Nice job, and the saw looks great. Simple engines, but they run well when opened up. I saved your numbers - I may port mine eventually, but it runs so well with just a muffler mod I really don't want to change it!

The changes you did seem pretty close to what I did on the PP315 engine I put in the 2775, including the timing advance. It also runs quite nicely.
 
Nice job, and the saw looks great. Simple engines, but they run well when opened up. I saved your numbers - I may port mine eventually, but it runs so well with just a muffler mod I really don't want to change it!

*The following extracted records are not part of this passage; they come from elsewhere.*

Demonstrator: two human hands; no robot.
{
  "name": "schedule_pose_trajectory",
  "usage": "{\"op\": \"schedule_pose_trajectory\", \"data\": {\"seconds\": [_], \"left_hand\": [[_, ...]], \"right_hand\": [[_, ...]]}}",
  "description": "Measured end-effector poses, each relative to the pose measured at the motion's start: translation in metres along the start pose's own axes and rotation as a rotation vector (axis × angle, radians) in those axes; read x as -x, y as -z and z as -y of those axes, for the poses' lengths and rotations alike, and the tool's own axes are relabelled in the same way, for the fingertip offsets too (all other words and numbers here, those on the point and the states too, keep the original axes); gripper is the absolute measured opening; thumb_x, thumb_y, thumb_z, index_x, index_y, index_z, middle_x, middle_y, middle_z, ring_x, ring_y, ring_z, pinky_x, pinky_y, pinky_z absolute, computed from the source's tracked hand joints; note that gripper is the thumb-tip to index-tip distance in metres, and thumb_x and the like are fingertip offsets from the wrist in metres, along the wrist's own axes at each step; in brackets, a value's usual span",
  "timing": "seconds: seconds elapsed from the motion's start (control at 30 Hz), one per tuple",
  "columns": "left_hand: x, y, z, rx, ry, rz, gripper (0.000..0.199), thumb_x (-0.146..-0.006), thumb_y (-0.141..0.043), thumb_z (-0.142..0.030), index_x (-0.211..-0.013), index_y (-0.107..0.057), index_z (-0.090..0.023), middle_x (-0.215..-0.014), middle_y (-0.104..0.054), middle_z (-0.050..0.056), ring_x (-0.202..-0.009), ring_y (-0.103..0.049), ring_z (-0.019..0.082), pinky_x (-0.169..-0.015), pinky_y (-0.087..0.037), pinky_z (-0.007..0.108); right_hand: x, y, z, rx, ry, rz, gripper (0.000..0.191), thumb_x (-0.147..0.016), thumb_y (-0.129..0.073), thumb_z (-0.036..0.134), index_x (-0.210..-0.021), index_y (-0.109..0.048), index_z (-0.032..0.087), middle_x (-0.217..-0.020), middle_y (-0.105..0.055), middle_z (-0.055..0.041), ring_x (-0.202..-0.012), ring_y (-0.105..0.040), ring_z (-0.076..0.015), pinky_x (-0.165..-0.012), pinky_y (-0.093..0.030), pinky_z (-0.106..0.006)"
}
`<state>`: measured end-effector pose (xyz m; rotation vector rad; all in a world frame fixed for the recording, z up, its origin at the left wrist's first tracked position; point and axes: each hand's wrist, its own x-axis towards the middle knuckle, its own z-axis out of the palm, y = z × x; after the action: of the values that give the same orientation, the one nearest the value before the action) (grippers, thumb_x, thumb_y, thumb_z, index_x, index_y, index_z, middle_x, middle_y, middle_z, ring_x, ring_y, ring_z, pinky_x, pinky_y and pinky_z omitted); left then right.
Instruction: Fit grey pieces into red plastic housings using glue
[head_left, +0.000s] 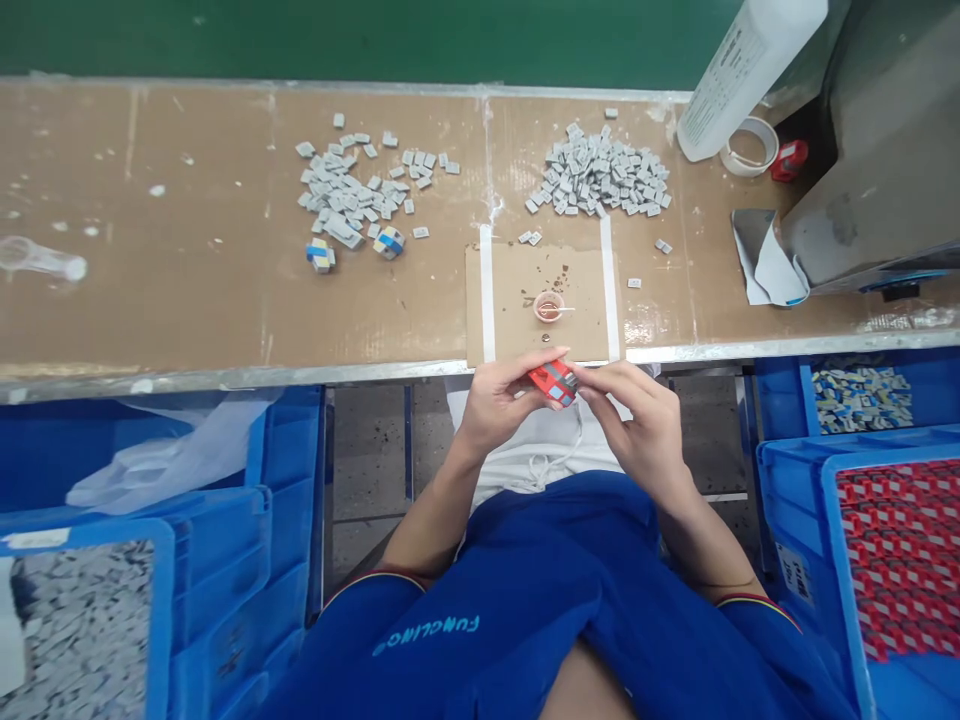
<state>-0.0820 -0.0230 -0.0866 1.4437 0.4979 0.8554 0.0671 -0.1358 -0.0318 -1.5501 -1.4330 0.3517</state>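
Just past the front edge of the workbench, my left hand point(495, 400) grips a small red plastic block point(553, 382) with grey and pale blue patches, thumb and fingers closed around it. My right hand point(637, 410) is pinched at the block's right end, beside a small dark grey part there. What lies between the right fingertips is too small to make out. Beyond my hands, a small clear cup point(549, 307) of amber liquid stands on a taped cardboard sheet point(517, 345), with a thin white stick across its rim.
Grey tiles lie in a right heap point(600, 172) and a left heap point(349, 190), with two yellow-blue blocks point(389, 242) near the left one. A white bottle point(750, 75), tape roll point(750, 147) and metal box point(877, 180) stand right. Blue crates point(795, 470) flank me.
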Motion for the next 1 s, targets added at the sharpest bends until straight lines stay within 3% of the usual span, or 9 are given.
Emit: {"op": "schedule_pose_trajectory", "data": {"seconds": [0.13, 0.27, 0.43, 0.63, 0.83, 1.0], "left_hand": [[-0.002, -0.005, -0.009, -0.12, -0.122, -0.001, 0.044, -0.082, -0.089, -0.035, -0.124, -0.079, -0.024, -0.099, -0.084, 0.006, -0.085, -0.079, 0.016, -0.075, -0.064, 0.022], [-0.005, -0.009, -0.017, -0.238, -0.273, -0.018, 0.04, -0.085, -0.086, -0.036, -0.123, -0.079, -0.024, -0.096, -0.084, 0.006, -0.082, -0.078, 0.016, -0.074, -0.063, 0.024], [-0.006, -0.006, -0.022, -0.294, -0.337, 0.053, 0.039, -0.087, -0.085, -0.027, -0.125, -0.079, -0.025, -0.098, -0.085, 0.006, -0.086, -0.08, 0.016, -0.083, -0.063, 0.023], [-0.007, -0.006, -0.017, -0.312, -0.326, 0.115, 0.043, -0.086, -0.085, -0.021, -0.128, -0.077, -0.024, -0.102, -0.085, 0.007, -0.089, -0.081, 0.017, -0.084, -0.064, 0.024], [-0.016, -0.006, -0.021, -0.339, -0.4, 0.201, 0.046, -0.091, -0.08, -0.023, -0.136, -0.072, -0.028, -0.113, -0.081, 0.01, -0.099, -0.078, 0.018, -0.087, -0.064, 0.027], [-0.008, -0.019, -0.03, -0.256, -0.272, 0.179, 0.059, -0.092, -0.08, -0.029, -0.148, -0.062, -0.025, -0.126, -0.076, 0.014, -0.112, -0.076, 0.022, -0.094, -0.065, 0.033]], "right_hand": [[0.002, 0.001, 0.006, 0.0, -0.03, -0.09, 0.029, -0.102, -0.059, 0.012, -0.121, -0.075, 0.026, -0.105, -0.078, -0.0068, -0.095, -0.076, -0.0181, -0.084, -0.064, -0.032], [0.006, 0.0, 0.014, 0.036, 0.013, -0.15, 0.027, -0.099, -0.06, 0.008, -0.116, -0.073, 0.025, -0.101, -0.077, -0.0067, -0.093, -0.076, -0.0176, -0.081, -0.064, -0.031], [0.012, -0.005, 0.013, 0.137, 0.074, -0.149, 0.024, -0.097, -0.057, 0.002, -0.106, -0.067, 0.022, -0.094, -0.072, -0.0072, -0.089, -0.073, -0.0179, -0.076, -0.061, -0.031], [0.017, -0.008, 0.004, 0.168, 0.061, -0.129, 0.022, -0.098, -0.054, 0.005, -0.101, -0.068, 0.022, -0.086, -0.07, -0.0054, -0.078, -0.069, -0.0165, -0.069, -0.058, -0.03], [0.016, 0.013, -0.004, -0.017, 0.1, -0.143, 0.027, -0.096, -0.062, 0.007, -0.116, -0.073, 0.023, -0.099, -0.076, -0.007, -0.088, -0.074, -0.0168, -0.075, -0.061, -0.029], [0.014, 0.029, -0.005, 0.047, 0.099, -0.143, 0.026, -0.097, -0.066, 0.01, -0.115, -0.076, 0.025, -0.093, -0.078, -0.0043, -0.079, -0.074, -0.0156, -0.069, -0.061, -0.028]]}}
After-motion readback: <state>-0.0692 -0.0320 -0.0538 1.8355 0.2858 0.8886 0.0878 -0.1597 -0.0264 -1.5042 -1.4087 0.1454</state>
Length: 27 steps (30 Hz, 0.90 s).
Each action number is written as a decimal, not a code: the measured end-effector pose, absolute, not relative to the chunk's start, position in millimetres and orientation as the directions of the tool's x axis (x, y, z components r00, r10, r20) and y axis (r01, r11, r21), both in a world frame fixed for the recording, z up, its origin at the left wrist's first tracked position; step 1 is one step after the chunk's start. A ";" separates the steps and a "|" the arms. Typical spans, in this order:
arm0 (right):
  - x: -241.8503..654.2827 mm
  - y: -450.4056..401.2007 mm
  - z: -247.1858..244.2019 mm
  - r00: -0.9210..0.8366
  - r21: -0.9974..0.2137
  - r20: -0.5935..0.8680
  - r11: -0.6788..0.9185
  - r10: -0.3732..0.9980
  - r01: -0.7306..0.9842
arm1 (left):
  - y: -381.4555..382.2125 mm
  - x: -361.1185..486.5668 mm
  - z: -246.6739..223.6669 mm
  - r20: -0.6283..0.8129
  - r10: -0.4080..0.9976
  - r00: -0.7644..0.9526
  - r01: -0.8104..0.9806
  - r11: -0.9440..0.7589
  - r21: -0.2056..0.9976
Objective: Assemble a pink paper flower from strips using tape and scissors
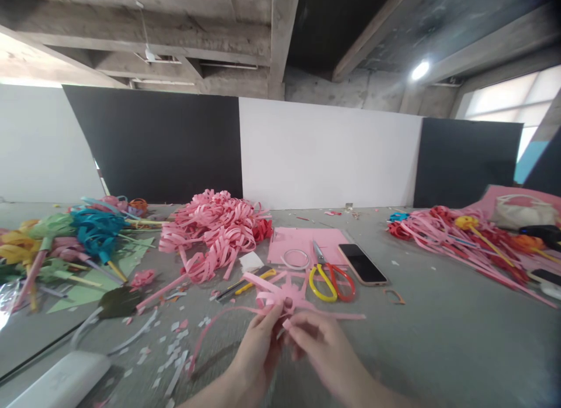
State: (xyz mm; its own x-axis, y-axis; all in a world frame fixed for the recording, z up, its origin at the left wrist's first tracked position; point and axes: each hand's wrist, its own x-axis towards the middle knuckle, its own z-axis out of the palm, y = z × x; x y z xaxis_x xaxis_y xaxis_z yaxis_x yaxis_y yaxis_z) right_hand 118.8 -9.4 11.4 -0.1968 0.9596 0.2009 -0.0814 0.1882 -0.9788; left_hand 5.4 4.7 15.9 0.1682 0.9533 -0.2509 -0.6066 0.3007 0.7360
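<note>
- We take this for a craft workshop: scissors [324,263] and paper scraps [175,326] lie in front of the white panel [328,154].
- Above the white panel we see bare concrete beams [175,37]; beside it, black panels [162,145].

Clock from the pink flower [294,291]: matt paper, smooth flat strips. Streamer heap [214,235], 10 o'clock: matt pink paper, curled. Scissors [322,263], 2: shiny metal blades [318,252], smooth plastic-looking handles [326,299]. Phone [363,263], between 2 and 3: glossy black screen. Ring [283,260], 12: shiny, material unclear. White block [65,381], 8: smooth, plastic-looking. Worktop [447,320]: matt grey, faint streaks. Black panel [175,145], 11: flat, matt. Beam [284,34], 12: bare rough concrete.
</note>
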 end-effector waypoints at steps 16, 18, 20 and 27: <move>132.6 -6.4 32.3 -0.020 -0.964 0.255 0.256 0.967 0.076 | 12.2 2.6 6.0 -0.284 0.948 0.143 -0.631 0.309 0.712; 133.5 -4.2 30.5 0.018 -0.977 0.210 0.209 0.978 0.045 | 11.0 2.6 7.4 -0.297 0.946 0.131 -0.622 0.312 0.718; 133.9 -2.2 27.3 0.052 -0.989 0.144 0.145 0.988 -0.011 | 10.0 2.5 9.1 -0.308 0.943 0.123 -0.607 0.317 0.729; 132.7 2.2 14.4 0.065 -0.993 0.098 0.101 0.993 -0.053 | 9.0 2.2 10.2 -0.320 0.939 0.122 -0.573 0.330 0.750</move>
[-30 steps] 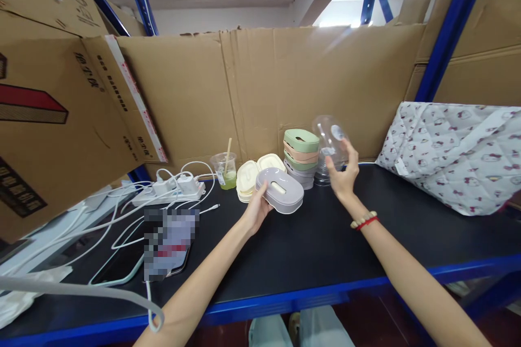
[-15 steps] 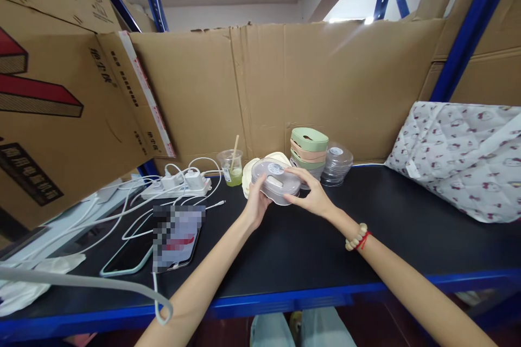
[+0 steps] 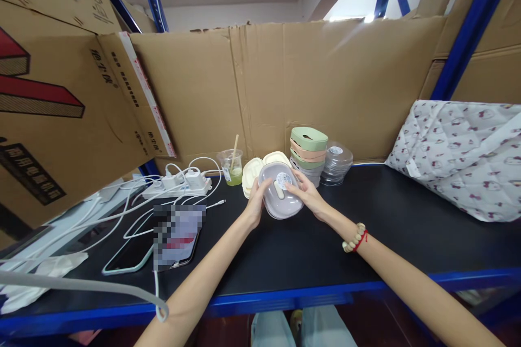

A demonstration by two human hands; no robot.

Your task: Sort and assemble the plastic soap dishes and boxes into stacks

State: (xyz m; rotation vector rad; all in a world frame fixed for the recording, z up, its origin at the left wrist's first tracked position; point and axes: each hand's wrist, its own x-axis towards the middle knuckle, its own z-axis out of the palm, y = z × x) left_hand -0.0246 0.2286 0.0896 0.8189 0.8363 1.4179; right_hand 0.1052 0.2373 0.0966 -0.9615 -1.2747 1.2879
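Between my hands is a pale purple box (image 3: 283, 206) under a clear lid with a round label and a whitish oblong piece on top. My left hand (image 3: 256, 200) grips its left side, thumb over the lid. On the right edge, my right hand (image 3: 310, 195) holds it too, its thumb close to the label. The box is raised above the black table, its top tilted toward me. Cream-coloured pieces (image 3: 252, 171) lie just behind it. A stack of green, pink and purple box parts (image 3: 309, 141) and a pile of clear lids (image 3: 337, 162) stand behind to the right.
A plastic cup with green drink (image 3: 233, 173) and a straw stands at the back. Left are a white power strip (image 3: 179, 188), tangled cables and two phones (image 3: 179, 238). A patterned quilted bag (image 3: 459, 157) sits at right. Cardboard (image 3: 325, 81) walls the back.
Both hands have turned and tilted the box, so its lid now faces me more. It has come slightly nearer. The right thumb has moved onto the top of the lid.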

The changes you did seem pretty close to what I did on the PP315 engine I put in the 2775, including the timing advance. It also runs quite nicely.

Thanks. I was not sure how opening up the bottom of the transfer would affect it, but I am very happy with the results. You there is just not alot of info on porting these small saws. Even in the wild thing thread there is alot of talk but not specifics.